Saturday, July 9, 2022

Kuwait Data Bank

Introduction

 I've been pitching the idea of Kuwait National Datacenter to government officials and parliament members since 2017, in a holistic manner, covering migration of applications, learning center, audit requirements, security, ...etc. -- unfortunately, those efforts fell on deaf ears.

Fast forward to 2021, and I got the chance to work with a fantastic group of volunteers for Kuwait Foundation for  the Advancement of Science (KFAS) to create something more specific: Kuwait Data Bank -- an entity that would hold data from all of Kuwait's government entities and government-owned companies, to do Data Analytics and Data Science.

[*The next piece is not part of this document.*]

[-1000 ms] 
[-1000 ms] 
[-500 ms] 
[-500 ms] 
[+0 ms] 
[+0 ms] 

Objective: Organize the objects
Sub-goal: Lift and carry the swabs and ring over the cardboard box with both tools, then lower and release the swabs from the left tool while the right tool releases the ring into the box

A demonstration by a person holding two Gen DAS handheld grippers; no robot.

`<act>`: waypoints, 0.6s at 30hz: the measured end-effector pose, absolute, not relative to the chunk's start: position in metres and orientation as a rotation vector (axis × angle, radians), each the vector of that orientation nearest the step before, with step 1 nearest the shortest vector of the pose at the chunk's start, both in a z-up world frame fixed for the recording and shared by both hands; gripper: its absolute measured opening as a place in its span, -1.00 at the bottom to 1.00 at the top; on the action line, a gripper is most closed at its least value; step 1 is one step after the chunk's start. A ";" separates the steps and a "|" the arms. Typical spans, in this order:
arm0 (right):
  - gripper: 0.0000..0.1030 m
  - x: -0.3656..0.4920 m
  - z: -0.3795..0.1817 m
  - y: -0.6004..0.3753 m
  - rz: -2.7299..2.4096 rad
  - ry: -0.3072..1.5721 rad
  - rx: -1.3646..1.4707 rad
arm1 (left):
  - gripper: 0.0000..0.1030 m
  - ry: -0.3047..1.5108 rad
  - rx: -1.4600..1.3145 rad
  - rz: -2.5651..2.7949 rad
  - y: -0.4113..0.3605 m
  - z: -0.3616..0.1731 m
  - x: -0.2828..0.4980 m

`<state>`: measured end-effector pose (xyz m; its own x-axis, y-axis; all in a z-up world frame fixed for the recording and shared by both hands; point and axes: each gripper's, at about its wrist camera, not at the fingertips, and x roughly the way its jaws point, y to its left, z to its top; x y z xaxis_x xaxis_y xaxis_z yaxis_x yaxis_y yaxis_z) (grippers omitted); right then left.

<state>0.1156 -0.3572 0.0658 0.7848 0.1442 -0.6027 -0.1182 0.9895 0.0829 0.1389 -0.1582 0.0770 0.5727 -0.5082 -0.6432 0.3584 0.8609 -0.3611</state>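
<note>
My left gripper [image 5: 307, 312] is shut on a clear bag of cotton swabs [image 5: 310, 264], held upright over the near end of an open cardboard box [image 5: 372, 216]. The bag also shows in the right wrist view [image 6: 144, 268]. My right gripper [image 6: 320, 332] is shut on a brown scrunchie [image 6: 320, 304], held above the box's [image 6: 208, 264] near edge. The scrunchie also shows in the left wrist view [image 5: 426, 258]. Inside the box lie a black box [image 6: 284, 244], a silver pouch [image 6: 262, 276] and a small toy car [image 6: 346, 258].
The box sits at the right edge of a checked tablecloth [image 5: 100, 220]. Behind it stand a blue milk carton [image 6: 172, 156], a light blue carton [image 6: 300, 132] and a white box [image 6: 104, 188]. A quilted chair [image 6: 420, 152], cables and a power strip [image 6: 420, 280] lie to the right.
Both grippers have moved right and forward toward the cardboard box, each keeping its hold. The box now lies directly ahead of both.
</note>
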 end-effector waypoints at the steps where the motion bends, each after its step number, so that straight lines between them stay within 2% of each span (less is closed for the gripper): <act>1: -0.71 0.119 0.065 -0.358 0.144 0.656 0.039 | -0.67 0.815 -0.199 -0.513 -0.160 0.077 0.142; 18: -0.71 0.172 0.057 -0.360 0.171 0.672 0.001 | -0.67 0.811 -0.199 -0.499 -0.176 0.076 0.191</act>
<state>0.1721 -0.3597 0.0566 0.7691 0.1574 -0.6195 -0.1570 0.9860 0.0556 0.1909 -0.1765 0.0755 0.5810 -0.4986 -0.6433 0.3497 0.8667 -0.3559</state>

The group of volunteers comprised of multiple disciplines; experts in law, business management, organizational structure, information technology and security. A friend of mine & I were covering the information technology (IT) and security aspects.

KFAS gave us 1.5 months, that we extended to 2.5 months max to get the initial draft out, and we were done in Oct or Nov 2021. We're now in discussion with KFAS to see how to proceed & hopefully we get to see this project go live at some point!


Project Scope and Goals

We've checked regional and international open data projects, and almost all had very limited sets of samples of data, over inconsistent timespans, and sometimes one time shot kind of data only. Our project's aims are ambitious and exceed anything we've checked.

  1. Initially, we'll focus on 1-5 critical reports to the Council of Ministers for decision making support.
  2. Gradually, as we sanitize data, and find a source with the most truthful data (or combined sources), then we aim to make data pulling and reporting mainstream and real-time.
  3. Data and reports will be available/accessible in this order:
    1. Council of Ministers
    2. Expand access slowly to government entities in need of help in accurate decision making
    3. Universities in Kuwait
    4. Public access inside of Kuwait
    5. International access to data and/or reports or reporting services
  4. Leverage latest technologies of graphics card acceleration and Massive Parallel Processing (MPP) databases in software (non-appliance) to keep things agile and portable.

Data Access & Analysis Methodology

  1. Start slow with as few sources of data as possible to deliver the critical reports
  2. Deploy data masking & replication connectors to the various databases at the sources
  3. Anonymize data at the source, then replicate to our organization's repository/repositories
  4. Sanitize data and compare accuracy with help from people at each data source, initally
  5. Run Machine Learning models on highly parallelized data access databases
  6. Produce reports or dashboards with results of multiple ML models and compare results
  7. Initially, those reports will be private and delivered only to the Council of Ministers or KFAS, but gradually, the platform will expand to allow real-time access to reports, and then later, our anonymized data sources
  8. Data access & reporting may be monetized to help the platform grow and become self-sustaining, in addition to providing services for companies to run analytics on their data, or using our data sets.
  9. Legal aspects of data access, anonymization & privacy, and cooperation from government entities have been addressed in our report/proposal, but I'll not get into that here.

Privacy & Anonymity

  1. A primary design aspect is to respect privacy and anonymize data at the source, before it's sent to our repositories/databases
  2. Example: if we're to take everyone's full address, we'd remove the house number, but keep the area, and area's block number
  3. If our systems get compromised, there will be no personally identifiable information (PII) that would cause personal risks
  4. We believe that leaving the data masking (anonymization) in the hands of each government entity giving us access is probably the best approach, so that we will never be able to make changes to what data we receive, without manual intervention from the data sources (government entities)

There's a lot more to the project, but I'll stop here and then maybe revise things once we see how the project will move later.

It's an ambitious project, which is why we need to grow gradually and cater for specific needs that help the country's decision makers in making critical decisions and answering crucial questions, before making a decision.